Forgotten Features

The ancient wizards who defined the ASCII standard knew what they were doing. ASCII for those who have not come across it, is the standard means of encoding mainly textual data as a stream of 7- or 8-bit bytes¹ for transmission or storage. It’s how your computer works inside. So the character A has value 65 which is 01000001 in binary, on the wire or on the disk. Codes 32-126 are printable characters like these you are reading. Characters 1-31 are special, they are called control codes and one use for them is for devices to communicate instructions, such as a device reading code 10 knows to advance to a new line, or code 8 to move one space backwards (these are how your ↵ and ← keys work, under the covers). Some of them don’t really make sense in the modern context, carriage return (code 13) in its original usage would cause the receiver to physically move a dot-matrix printer head back to the left and line feed would physically advance the fanfold paper to the next line, but nevertheless the codes are still there and modern operating systems know how to interpret them for modern devices.

ASCII control codes also include values for structuring ASCII files or streams of bytes, for example to represent tabular data. The important thing about them is that they are outside the range of values that they delineate, so their meaning is always unambiguous. Code 28 is file separator, 29 group separator, 30 record separator, 31 unit separator. So it is easy to encode one or more tables of data in one chunk of ASCII. Or at least it should be but…
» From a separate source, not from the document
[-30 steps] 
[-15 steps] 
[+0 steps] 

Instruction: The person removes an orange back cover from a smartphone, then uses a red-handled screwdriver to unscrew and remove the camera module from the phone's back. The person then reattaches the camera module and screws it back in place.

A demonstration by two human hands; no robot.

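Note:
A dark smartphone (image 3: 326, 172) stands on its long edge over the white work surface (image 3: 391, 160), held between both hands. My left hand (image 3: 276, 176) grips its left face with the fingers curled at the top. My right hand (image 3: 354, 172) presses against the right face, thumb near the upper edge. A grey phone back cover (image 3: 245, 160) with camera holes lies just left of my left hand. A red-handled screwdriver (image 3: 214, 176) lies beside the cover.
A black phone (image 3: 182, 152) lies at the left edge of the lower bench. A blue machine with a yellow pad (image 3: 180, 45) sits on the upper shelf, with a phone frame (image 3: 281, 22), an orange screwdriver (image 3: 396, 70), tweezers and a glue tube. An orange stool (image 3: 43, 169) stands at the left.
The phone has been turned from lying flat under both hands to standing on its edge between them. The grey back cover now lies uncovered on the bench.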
There is no “CSV standard”, so the format is operationally defined by the many applications which read and write it. The lack of a standard means that subtle differences often exist in the data produced and consumed by different applications. These differences can make it annoying to process CSV files from multiple sources

Everyone seems to have entirely forgotten that these exist! There is nothing weird or exotic about them, the first edition of the standard was published in 1963 and ASCII has been baked into nearly every computer ever since! Everytime I need to deal with CSV files², a format which is full of edge cases that noone can agree on, I despair a little at the state of the profession and our claims of being software engineers. And that’s before we even get onto more recent wheel-reinventing like XML, JSON, YAML… Anything that uses normal printable characters³ to delineate records or otherwise impose structure becomes unwieldy as soon as you want to have one of those characters in the data, for a start. Everyone who has had to deal with angle brackets or ampersands in HTML has been bitten by this at one point! I suppose one point in CSV’s favour is that at least each delineator is only one byte, unlike the others which have a great deal of overhead.

¹ The extra bit could be used to get another 127 chars, or for error detection.
² Many times per day
³ There’s no reason a text editor couldn’t display something for the control codes, when it can easily show paragraph breaks as ¶ or whitespace as ◊.